From CNET interview to Brion
http://news.cnet.com/8301-17939_109-10103177-2.html
The text alone is less 500 MB compressed.
That statement struck me, as I wouldn't think that big wikis could fit on that, much less all wikis.
So I went and spent some CPU on calculations:
I first looked at dewiki: $ 7z e -so dewiki-20081011-pages-meta-history.xml.7z|sed -n 's/\s*<text xml:space="preserve">([^<]*)(</text>)?/\1/gp'| bzip2 -9 | wc -c 325915907 bytes = 310.8 MB
Not bad for a 5.1 GB 7z file. :)
Then I to enwiki, begining with the current versions: $ bzcat enwiki-20081008-pages-meta-current.xml.bz2|sed -n 's/\s*<text xml:space="preserve">([^<]*)(</text>)?/\1/gp'|bzip2 -9 | wc -c 253648578
253648578 bytes = 241.898 MB
Again, a gigantic file (7.8 GB bz2) was reduced to less than 500MB. Maybe it *can* be done after all. There're much more revisions, but the compression ratio is greater.
So I had to go to turn to the beast, enwiki history files. As there hasn't been any successful enwiki history dump on the last months, I used an old dump I had, which is nearly a year old and fills 18G.
$ 7z e -so enwiki-20080103-pages-meta-history.xml.7z |sed -n 's/\s*<text xml:space="preserve">([^<]*)(</text>)?/\1/gp'|bzip2 -9 | wc -c
1092104465 bytes = 1041.5 MB = 1.01 GB
So, where did those 'less than 500MB' numbers came from? Also note that I used bzip2 instead of gzip, so external storage will be using much more space (plus indexes, ids...).
Nonetheless, the results are impressive on how the size of *already compressed files* get reduced just by reducing the metadata.

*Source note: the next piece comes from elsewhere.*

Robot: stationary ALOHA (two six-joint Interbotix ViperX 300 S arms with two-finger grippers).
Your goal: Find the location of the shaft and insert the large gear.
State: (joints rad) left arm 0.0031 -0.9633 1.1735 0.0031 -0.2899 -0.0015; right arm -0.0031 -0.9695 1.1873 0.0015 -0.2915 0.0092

As a comparison, dewiki-20081011-stub-meta-history.xml.gz containing the remaining metadata is 1.7GB. 1.7 GB + 310.8 MB is still much less than the 51.4 GB of dewiki-20081011-pages-meta-history.xml.bz2!
Maybe we should investigate new ways of storing the dumps compressed. Could we achieve similar gains increasing the bzip window size to counteract the noise of revision metadata? Or perhaps I used a wrong regex and thus large chunks of data were not taken into account ?